FreeBSD Manual Pages

  
 
  

home | help
Regexp::Common::time(3User Contributed Perl DocumentatiRegexp::Common::time(3)

NAME
       Regexp::Common::time - Date and time regexps.

SYNOPSIS
	use Regexp::Common qw(time);

	# Piecemeal, Time::Format-like patterns
	$RE{time}{tf}{-pat => 'pattern'}

	# Piecemeal, strftime-like patterns
	$RE{time}{strftime}{-pat => 'pattern'}

	# Match	ISO8601-style date/time	strings
	$RE{time}{iso}

	# Match	RFC2822-style date/time	strings
	$RE{time}{mail}
	$RE{time}{MAIL}	   # more-strict matching

	# Match	informal American date strings
	$RE{time}{american}

	# Fuzzy	date patterns
	#		YEAR/MONTH/DAY
	$RE{time}{ymd}	       # Most flexible
	$RE{time}{YMD}	       # Strictest (equivalent to y4m2d2)
			# Other	available patterns: y2md, y4md,	y2m2d2,	y4m2d2

	#		MONTH/DAY/YEAR	(American style)
	$RE{time}{mdy}	       # Most flexible
	$RE{time}{MDY}	       # Strictest (equivalent to m2d2y4)
			# Other	available patterns: mdy2, mdy4,	m2d2y2,	m2d2y4

	#		DAY/MONTH/YEAR	(European style)
	$RE{time}{mdy}	       # Most flexible
	$RE{time}{MDY}	       # Strictest (equivalent to d2m2y4)
			# Other	available patterns: dmy2, dmy4,	d2m2y2,	d2m2y4

	# Fuzzy	time pattern
	#		HOUR/MINUTE/SECOND
	$RE{time}{hms}	  # H: matches 1 or 2 digits; 12 or 24 hours
			  # M: matches 2 digits.
			  # S: matches 2 digits; may be	omitted
			  # May	be followed by "a", "am", "p.m.", etc.

DESCRIPTION
       This module creates regular expressions that can	be used	for parsing
       dates and times.	 See Regexp::Common for	a general description of how
       to use this interface.

       Parsing dates is	a dirty	business. Dates	are generally specified	in one
       of three	possible orders: year/month/day, month/day/year, or
       day/month/year.	Years can be specified with four digits	or with	two
       digits (with assumptions	made about the century).  Months can be
       specified as one	digit, two digits, as a	spelled-out name, or as	a
       three-letter abbreviation.  Day numbers can be one digit	or two digits,
       with limits depending on	the month (and,	in the case of February, even
       the year).  Also, different people use different	punctuation for
       separating the various elements.

       A human can easily recognize that "October 21, 2005" and	"21.10.05"
       refer to	the same date, but it's	tricky to get a	program	to come	to the
       same conclusion.	 This module attempts to make it possible to do	so,
       with a minimum of difficulty.

       o   If you know the exact format	of the data to be matched, use one of
	   the specific, piecemeal pattern builders: "tf" or "strftime".

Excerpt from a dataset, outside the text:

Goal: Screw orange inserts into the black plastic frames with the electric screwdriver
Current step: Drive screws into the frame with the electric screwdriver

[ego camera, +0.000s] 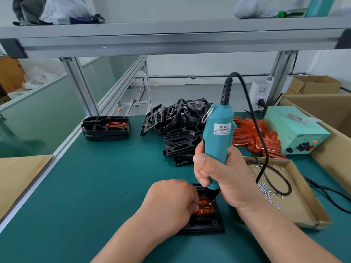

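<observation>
My right hand (218, 171) grips the teal electric screwdriver (219, 135), held upright with its tip down on an orange insert (206, 206). That insert sits in a black plastic frame (207, 223) lying flat on the green mat near me. My left hand (171, 202) rests on the frame's left side, fingers curled at the insert's edge; what the fingertips hold is hidden. A heap of black frames (176, 126) lies at the back middle. Loose orange inserts (256, 137) are piled to its right.
A stack of frames with an insert on top (106, 127) stands at the back left. A shallow cardboard tray (296, 204) with small screws (266, 190) lies to the right, the screwdriver cable looping over it. The power supply box (296, 130) stands at the back right. An aluminium shelf (171, 40) spans overhead.
</observation>
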`<state>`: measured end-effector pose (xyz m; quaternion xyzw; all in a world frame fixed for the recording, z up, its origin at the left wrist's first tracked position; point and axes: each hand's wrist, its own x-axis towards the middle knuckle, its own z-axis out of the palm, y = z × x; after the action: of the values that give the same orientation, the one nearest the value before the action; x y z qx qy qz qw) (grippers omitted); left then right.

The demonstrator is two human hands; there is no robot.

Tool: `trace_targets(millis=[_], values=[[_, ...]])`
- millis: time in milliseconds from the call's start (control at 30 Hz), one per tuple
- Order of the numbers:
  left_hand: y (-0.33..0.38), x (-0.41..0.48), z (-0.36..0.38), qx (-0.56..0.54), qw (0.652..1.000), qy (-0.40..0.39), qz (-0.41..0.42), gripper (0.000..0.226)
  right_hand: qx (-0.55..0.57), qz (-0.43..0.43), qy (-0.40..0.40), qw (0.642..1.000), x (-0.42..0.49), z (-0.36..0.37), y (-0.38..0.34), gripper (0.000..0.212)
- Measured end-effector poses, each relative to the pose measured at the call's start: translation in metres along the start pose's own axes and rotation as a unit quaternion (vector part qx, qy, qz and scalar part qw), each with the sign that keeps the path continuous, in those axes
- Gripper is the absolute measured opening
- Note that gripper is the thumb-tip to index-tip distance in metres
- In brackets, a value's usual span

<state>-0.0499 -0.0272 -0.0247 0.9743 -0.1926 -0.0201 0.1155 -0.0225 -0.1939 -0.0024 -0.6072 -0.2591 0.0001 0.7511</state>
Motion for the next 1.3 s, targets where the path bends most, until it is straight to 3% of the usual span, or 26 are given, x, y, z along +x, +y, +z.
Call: trace_targets(millis=[300, 500, 667, 767, 867, 933, 967, 1067, 1133, 1200, 1300], values=[[0.0, -0.001, 0.0, 0.01, 1.0, 0.0, 0.001, 0.019, 0.027, -0.004, -0.035, 0.999, -0.003, 0.001, 0.0, 0.016], [0.003, 0.0, -0.002, 0.013, 1.0, -0.003, 0.004, 0.018, 0.047, -0.087, -0.027, 0.995, 0.001, -0.001, -0.01, 0.03], [-0.001, -0.003, -0.006, -0.001, 0.999, 0.014, 0.033, 0.018, 0.141, -0.085, 0.071, 0.984, 0.003, -0.012, -0.009, 0.041], [-0.007, -0.005, -0.01, -0.047, 0.998, 0.019, 0.046, 0.018, 0.196, -0.047, 0.166, 0.965, 0.005, -0.023, -0.001, 0.024], [-0.015, -0.006, -0.016, -0.174, 0.984, 0.022, 0.027, 0.011, 0.231, -0.036, 0.225, 0.946, 0.008, -0.035, 0.005, 0.015], [-0.023, -0.002, -0.018, -0.318, 0.947, 0.047, -0.023, 0.013, 0.244, -0.034, 0.244, 0.938, 0.01, -0.039, 0.008, 0.017], [-0.027, -0.001, -0.021, -0.41, 0.909, 0.053, -0.056, 0.018, 0.249, -0.031, 0.251, 0.935, 0.01, -0.04, 0.009, 0.018], [-0.033, 0.004, -0.026, -0.653, 0.749, 0.032, -0.103, 0.032, 0.259, -0.026, 0.263, 0.929, 0.009, -0.04, 0.011, 0.02], [-0.033, 0.004, -0.028, -0.73, 0.674, 0.02, -0.113, 0.033, 0.262, -0.024, 0.27, 0.926, 0.009, -0.038, 0.011, 0.019], [-0.031, 0.004, -0.029, -0.744, 0.655, 0.008, -0.132, 0.03, 0.267, -0.022, 0.272, 0.924, 0.008, -0.035, 0.011, 0.019], [-0.027, 0.005, -0.029, -0.736, 0.662, -0.005, -0.137, 0.024, 0.267, -0.019, 0.268, 0.926, 0.007, -0.033, 0.01, 0.019]])
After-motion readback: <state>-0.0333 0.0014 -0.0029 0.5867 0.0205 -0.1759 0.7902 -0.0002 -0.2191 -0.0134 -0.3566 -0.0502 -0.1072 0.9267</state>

       o   If you are parsing RFC-2822 mail headers, use the "mail" pattern.

       o   If you are parsing informal American	dates, use the "american"
	   pattern.

       o   If there is some variability	in your	input data, use	one of the
	   fuzzy-matching patterns in the "dmy", "mdy",	or "ymd" families.

       o   If the data are wildly variable, such as raw	user input, you	should
	   probably give up and	use Date::Manip	or Date::Parse.

       Time values are generally much simpler to parse than date values.  Only
       one fuzzy pattern is provided, and it should suffice for	most needs.

Time::Format PATTERNS
       The Time::Format	module uses simple, intuitive strings for specifying
       date and	time formats.  You can use these patterns here as well.	 See
       Time::Format for	details	about its format specifiers.

       Example:

	   $str	= 'Thu November	2, 2005';
	   $str	=~ $RE{time}{tf}{-pat => 'Day Month d, yyyy'};

       The patterns can	contain	more complex regexp expressions	as well:

	   $str	=~ $RE{time}{tf}{-pat => '(Weekday|Day)	(Month|Mon) d, yyyy'};

       Time zone matching (the "tz" format code) attempts to adhere to RFC2822
       and ISO8601 as much as possible.	 The following time zones are matched:

	   Z
	   UT	     UTC
	   +hh:mm    -hh:mm
	   +hhmm     -hhmm
	   +hh	     -hh
	   GMT	 EST EDT   CST CDT   MST MDT   PST PDT

strftime PATTERNS
       The POSIX "strftime" function is	a long-recognized standard for
       formatting dates	and times.  This module	supports most of "stftime"'s
       codes for matching; specifically, the
       "aAbBcCDdeHIjmMnprRSTtuUVwWyxXYZ%" codes.  The %Z format	matches	time
       zones in	the same manner	as described above under "Time::Format
       PATTERNS".

       Also, this module provides the following	nonstandard codes:

       "   %_d	-" 1- or 2-digit day number (1-31)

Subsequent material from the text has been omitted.